Task statement: Copy out the entries word for word, leaving images aside.
§ §
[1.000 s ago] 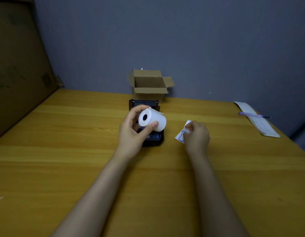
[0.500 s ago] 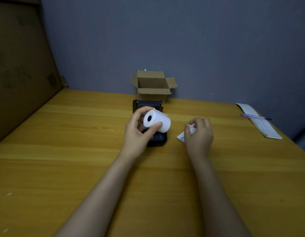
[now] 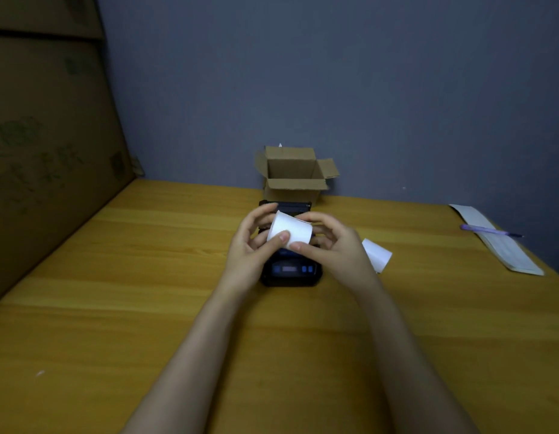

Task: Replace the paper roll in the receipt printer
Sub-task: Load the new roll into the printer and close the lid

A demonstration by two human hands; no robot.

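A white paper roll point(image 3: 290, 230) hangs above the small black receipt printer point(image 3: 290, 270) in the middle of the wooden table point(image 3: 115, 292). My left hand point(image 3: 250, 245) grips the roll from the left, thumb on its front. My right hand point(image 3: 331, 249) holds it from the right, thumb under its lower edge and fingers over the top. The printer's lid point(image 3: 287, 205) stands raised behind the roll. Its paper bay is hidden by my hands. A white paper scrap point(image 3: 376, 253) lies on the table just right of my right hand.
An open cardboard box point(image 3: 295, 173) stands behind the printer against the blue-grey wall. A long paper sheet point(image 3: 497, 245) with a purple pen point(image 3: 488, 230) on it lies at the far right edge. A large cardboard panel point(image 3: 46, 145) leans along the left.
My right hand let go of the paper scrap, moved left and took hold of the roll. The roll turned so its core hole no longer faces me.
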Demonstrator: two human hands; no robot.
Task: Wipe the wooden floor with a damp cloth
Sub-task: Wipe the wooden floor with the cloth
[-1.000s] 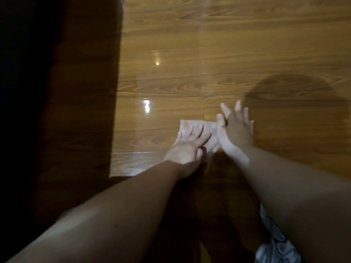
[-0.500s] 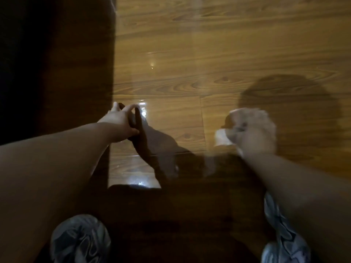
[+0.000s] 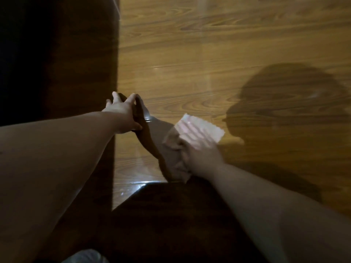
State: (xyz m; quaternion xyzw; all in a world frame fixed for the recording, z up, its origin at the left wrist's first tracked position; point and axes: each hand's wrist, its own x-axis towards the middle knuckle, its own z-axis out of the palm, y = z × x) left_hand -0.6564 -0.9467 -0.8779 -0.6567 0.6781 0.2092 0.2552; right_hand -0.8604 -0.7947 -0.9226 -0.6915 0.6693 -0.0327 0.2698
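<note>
Wooden floor (image 3: 209, 54) with a glossy, grained surface fills the head view. It is brightly lit across the far and right parts and lies in deep shade (image 3: 47, 54) along the left side and near edge.

The left hand (image 3: 121, 114) rests on the floor at the border of the shade. Its fingers (image 3: 115, 96) are straight and spread, with the tips touching the boards, and it holds nothing.

A pale cloth (image 3: 212, 131) lies on the lit floor right of centre, with one corner pointing far-right and a bunched part nearer.

The right hand (image 3: 203, 158) lies over the near part of the cloth. It is motion-blurred, so whether its fingers are flat or curled cannot be told.

A rounded shadow (image 3: 288, 103) falls on the floor at right. A strip of pale fabric (image 3: 85, 257) shows at the near edge.
</note>
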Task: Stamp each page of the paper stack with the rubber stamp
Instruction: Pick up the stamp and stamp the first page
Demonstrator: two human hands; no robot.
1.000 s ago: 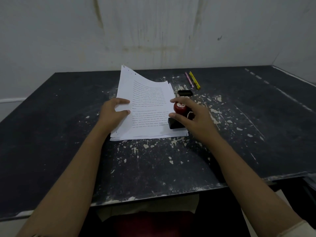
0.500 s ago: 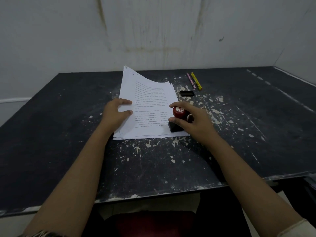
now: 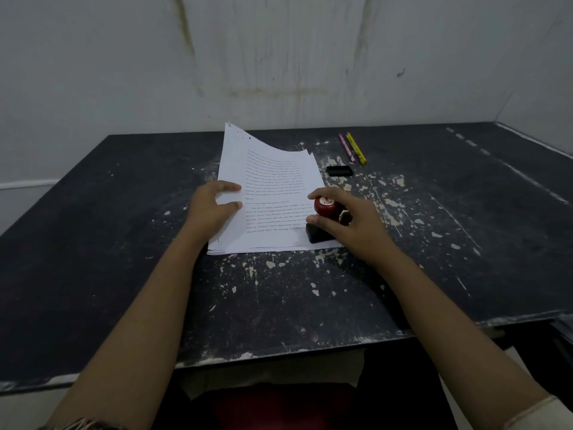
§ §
Worked solution:
[1.000 s ago] 
[0.500 s ago] 
[now] 

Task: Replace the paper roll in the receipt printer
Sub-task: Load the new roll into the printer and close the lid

A demonstration by two human hands; no robot.

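A white paper roll point(image 3: 290, 230) hangs above the small black receipt printer point(image 3: 290, 270) in the middle of the wooden table point(image 3: 115, 292). My left hand point(image 3: 250, 245) grips the roll from the left, thumb on its front. My right hand point(image 3: 331, 249) holds it from the right, thumb under its lower edge and fingers over the top. The printer's lid point(image 3: 287, 205) stands raised behind the roll. Its paper bay is hidden by my hands. A white paper scrap point(image 3: 376, 253) lies on the table just right of my right hand.
An open cardboard box point(image 3: 295, 173) stands behind the printer against the blue-grey wall. A long paper sheet point(image 3: 497, 245) with a purple pen point(image 3: 488, 230) on it lies at the far right edge. A large cardboard panel point(image 3: 46, 145) leans along the left.
My right hand let go of the paper scrap, moved left and took hold of the roll. The roll turned so its core hole no longer faces me.
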Demonstrator: two human hands; no robot.
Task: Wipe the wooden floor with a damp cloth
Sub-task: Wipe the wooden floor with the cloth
[-1.000s] 
[-0.500s] 
[+0.000s] 
State: (xyz m; quaternion xyzw; all in a world frame fixed for the recording, z up, its origin at the left wrist's first tracked position; point and axes: each hand's wrist, its own x-axis towards the middle knuckle, its own z-axis out of the palm, y = z × x) left_hand -0.6564 -0.9467 -0.8779 -0.6567 0.6781 0.2092 0.2552; right_hand -0.8604 -0.7947 -0.9226 -0.6915 0.6693 -0.0327 0.2698
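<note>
Wooden floor (image 3: 209, 54) with a glossy, grained surface fills the head view. It is brightly lit across the far and right parts and lies in deep shade (image 3: 47, 54) along the left side and near edge.

The left hand (image 3: 121, 114) rests on the floor at the border of the shade. Its fingers (image 3: 115, 96) are straight and spread, with the tips touching the boards, and it holds nothing.

A pale cloth (image 3: 212, 131) lies on the lit floor right of centre, with one corner pointing far-right and a bunched part nearer.

The right hand (image 3: 203, 158) lies over the near part of the cloth. It is motion-blurred, so whether its fingers are flat or curled cannot be told.

A rounded shadow (image 3: 288, 103) falls on the floor at right. A strip of pale fabric (image 3: 85, 257) shows at the near edge.
</note>
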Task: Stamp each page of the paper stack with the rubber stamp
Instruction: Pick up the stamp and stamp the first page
Demonstrator: two human hands; no robot.
1.000 s ago: 
0.500 s ago: 
now: 

This concludes the output.